I also have an inkling that we're an evolutionary dead end, just we have not ran our course yet.
The human race isn't going to survive. And the human race isn't the only civilisation that will live or has lived either imo.
So there's no imperative beyond the personal desires of your own species to multiply and go forth. That'll end either in a billion years when the sun makes the place too hostile to live on or before when some other event happens. Guess we might be comes a space fairing civilisation but i doubt we'll get beyond the solar system really.
My betting is there'll be a few different civilisations beyond us on this planet. We aren't the only sentient beings on the planet, and we aren't the only self aware beings either. So more will come behind us a billion years is a long time. Even just look at the last 500million, there's been 5 mass extinctions events. more will come and life will continue to develop.
Then you are looking beyond the planet and solar system. Have a look up at the sky, see all they stars. Every one of them has a planetary system around it. And even at thqt every one you can see is only a max of 4000 lightyears away. The galaxy is 100,000 light years across, with 100 thousand million stars(ie plantery systems).

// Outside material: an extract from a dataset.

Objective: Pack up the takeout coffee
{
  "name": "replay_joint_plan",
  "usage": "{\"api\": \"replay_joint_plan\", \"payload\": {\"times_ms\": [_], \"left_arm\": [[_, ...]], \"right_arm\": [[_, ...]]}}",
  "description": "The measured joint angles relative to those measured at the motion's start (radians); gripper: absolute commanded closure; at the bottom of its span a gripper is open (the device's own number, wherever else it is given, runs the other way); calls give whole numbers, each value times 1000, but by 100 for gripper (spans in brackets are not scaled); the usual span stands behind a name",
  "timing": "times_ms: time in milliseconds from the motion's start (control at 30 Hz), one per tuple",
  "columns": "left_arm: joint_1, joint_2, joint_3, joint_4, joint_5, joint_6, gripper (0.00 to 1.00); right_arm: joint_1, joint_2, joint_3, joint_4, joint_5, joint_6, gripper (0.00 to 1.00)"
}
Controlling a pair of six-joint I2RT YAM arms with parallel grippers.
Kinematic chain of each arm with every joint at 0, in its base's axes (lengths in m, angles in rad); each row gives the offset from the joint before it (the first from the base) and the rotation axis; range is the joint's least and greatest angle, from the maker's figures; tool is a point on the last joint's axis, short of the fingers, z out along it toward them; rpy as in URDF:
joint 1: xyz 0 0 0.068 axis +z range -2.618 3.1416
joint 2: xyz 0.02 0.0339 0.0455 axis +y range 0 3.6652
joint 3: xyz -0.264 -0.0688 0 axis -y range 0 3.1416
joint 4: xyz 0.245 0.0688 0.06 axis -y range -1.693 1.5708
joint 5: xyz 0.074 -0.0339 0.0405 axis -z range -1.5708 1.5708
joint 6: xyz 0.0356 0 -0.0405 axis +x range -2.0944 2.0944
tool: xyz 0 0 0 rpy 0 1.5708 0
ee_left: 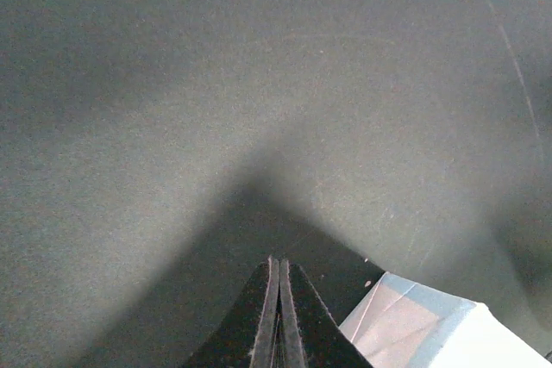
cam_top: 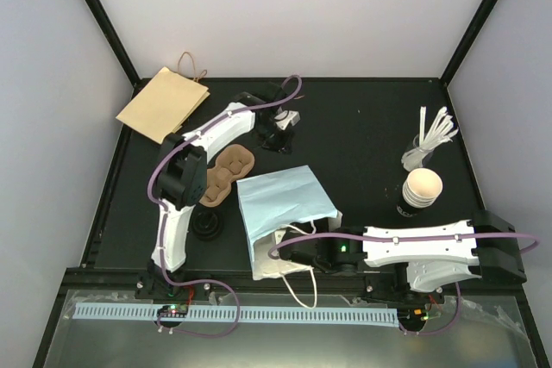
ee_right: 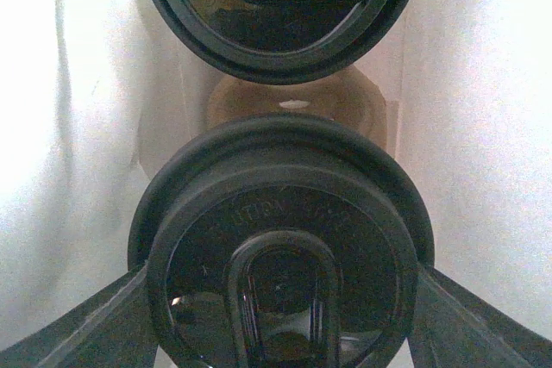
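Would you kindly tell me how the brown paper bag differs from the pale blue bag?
The brown paper bag lies flat in the far left corner; the pale blue bag lies mid-table, mouth open toward the right arm. The right gripper holds the takeout coffee inside the pale blue bag; nothing reaches the brown paper bag. Both have loop handles.

The table [cam_top: 362, 127] is matte black, the blue bag [cam_top: 285, 200] pale, the paper bag [cam_top: 164, 102] plain brown. The takeout coffee [ee_right: 280, 299] has a glossy black lid [ee_right: 285, 204].

Your takeout coffee [ee_right: 280, 239] sits inside the bag [cam_top: 285, 200], another lidded cup [ee_right: 280, 6] behind it. The cup tray [cam_top: 226, 174] lies just left of the bag, the cup stack [cam_top: 423, 187] well right.
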Motion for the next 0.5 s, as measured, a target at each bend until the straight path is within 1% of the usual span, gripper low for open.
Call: {"api": "replay_joint_plan", "payload": {"times_ms": [333, 500], "left_arm": [[-13, 87, 0, -9, -3, 8, 99], [-13, 106, 0, -26, -3, 18, 99]], "right_arm": [[-1, 11, 0, 3, 0, -3, 47], [-8, 25, 0, 16, 1, -6, 47]]}}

There's also a blob you can faintly see with the naked eye, that's 250million light years away, it's called Andromeda and is even bigger than our galaxy. There's at least 125 billion galaxies in the observable universe, who knows what's beyond that.
So, aye, we aren't alone. 😆
There's no real imperative beyond our own desires to exist.
didnthurt
Full Member
We’re very likely to be unique in the universe
Baffles me how anyone can come to this conclusion.
Baffles me how anyone can come to this conclusion.
Prof Brian Cox explained why, as I already said.
I believe him. I was previously a big believer in 'aliens/UFO's' now I'm not so sure.
However. As someone said (Isaac Asimov or someone) 'space is not only queerer than you think, It's queerer than you CAN think'
Anyway, we're Fubared.
Why do people care about the planet without humans? The planet under the custodiananship of 'mother nature' has done nothing but trying to kill us and nature at every opportunity. Why put the 'ethics' of the planet above the 'ethics' of humans? the planet has proved oner its 4.5 billion year history to be more destructive and capable of mass extinction events than humans can ever be despite our best efforts. Mother Nature is an 'evil' force if ever there was a non-religious definition if evil. Moreso than humans in their 200k year history at best can ever demonstrate. The future of planet earth is far better off in the Hands of humans than Mother Nature...whatever Mother Nature is.